#### PROVIDED MATERIAL ####

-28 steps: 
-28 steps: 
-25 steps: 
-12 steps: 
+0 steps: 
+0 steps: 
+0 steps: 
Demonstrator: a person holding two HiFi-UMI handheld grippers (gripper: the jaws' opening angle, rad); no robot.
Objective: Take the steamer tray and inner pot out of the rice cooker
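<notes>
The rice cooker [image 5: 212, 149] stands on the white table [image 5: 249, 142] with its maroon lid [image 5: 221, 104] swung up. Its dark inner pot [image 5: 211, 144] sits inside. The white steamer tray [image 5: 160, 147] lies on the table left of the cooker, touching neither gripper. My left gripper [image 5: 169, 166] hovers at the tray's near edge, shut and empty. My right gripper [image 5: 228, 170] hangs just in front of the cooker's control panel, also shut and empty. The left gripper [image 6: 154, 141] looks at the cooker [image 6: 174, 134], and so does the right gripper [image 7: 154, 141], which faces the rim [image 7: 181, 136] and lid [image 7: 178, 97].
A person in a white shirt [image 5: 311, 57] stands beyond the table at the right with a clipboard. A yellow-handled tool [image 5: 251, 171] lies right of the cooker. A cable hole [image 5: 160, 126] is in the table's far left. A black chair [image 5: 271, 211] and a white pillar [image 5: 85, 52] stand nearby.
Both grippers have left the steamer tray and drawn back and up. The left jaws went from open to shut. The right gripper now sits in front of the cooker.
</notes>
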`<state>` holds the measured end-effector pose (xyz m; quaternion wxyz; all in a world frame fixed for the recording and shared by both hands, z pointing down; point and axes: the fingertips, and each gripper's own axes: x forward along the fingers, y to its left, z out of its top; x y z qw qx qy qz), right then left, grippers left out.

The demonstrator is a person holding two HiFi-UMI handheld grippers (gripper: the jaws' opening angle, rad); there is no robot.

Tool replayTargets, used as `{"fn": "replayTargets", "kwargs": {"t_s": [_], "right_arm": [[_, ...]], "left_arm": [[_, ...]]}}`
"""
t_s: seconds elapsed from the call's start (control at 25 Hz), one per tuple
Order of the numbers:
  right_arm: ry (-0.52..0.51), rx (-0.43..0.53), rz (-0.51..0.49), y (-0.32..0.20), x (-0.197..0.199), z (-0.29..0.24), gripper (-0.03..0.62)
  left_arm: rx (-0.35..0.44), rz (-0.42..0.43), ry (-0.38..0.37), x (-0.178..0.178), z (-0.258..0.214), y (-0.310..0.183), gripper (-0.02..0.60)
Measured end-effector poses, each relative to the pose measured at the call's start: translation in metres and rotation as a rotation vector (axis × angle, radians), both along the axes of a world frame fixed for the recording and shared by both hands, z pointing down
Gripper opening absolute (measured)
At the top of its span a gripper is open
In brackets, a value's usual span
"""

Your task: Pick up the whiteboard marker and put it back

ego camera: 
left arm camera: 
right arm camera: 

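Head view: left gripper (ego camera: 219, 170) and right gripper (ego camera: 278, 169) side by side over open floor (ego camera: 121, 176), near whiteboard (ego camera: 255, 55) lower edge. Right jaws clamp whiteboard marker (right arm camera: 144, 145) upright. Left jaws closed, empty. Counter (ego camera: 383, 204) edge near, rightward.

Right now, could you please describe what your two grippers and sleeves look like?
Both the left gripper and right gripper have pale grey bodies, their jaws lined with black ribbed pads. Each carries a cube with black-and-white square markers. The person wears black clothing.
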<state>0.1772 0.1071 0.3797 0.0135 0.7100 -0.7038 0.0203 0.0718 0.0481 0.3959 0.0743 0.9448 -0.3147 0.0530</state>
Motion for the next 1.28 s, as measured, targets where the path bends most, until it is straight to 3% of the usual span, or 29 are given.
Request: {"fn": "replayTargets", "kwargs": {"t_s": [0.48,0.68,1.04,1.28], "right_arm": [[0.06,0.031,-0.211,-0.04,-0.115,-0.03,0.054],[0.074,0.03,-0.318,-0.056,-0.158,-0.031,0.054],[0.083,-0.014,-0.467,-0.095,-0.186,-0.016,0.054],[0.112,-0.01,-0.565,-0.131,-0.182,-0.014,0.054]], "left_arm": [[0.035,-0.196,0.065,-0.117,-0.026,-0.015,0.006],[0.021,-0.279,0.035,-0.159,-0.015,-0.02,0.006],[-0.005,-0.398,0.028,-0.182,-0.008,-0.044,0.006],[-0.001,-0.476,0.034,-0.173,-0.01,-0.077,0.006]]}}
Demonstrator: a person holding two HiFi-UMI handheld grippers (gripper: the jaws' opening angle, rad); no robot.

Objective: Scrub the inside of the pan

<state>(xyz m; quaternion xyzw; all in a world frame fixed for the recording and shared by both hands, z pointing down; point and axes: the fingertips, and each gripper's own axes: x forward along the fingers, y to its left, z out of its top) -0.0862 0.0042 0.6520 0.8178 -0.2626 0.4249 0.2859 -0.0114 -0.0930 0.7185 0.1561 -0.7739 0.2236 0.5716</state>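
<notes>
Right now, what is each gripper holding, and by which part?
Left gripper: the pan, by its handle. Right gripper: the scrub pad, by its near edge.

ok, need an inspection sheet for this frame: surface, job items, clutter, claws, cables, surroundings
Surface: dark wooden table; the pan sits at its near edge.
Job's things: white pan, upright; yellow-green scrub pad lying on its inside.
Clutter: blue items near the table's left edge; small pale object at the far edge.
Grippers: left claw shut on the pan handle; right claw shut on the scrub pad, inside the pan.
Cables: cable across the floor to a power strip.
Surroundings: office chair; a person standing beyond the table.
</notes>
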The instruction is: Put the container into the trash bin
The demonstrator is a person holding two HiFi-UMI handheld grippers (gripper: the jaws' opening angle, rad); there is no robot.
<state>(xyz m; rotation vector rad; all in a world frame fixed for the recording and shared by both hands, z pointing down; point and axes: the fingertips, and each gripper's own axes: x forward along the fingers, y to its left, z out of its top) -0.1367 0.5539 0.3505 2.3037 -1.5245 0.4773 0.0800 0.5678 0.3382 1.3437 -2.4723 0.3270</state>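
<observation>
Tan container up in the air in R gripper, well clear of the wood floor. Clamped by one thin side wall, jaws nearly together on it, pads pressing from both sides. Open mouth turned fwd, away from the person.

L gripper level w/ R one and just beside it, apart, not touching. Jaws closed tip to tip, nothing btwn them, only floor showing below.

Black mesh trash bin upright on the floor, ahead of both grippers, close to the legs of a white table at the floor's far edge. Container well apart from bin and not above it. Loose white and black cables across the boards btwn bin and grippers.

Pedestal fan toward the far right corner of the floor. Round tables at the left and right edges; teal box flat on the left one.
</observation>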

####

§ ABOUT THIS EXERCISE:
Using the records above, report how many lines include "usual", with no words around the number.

§ RESPONSE FOR THIS EXERCISE:
2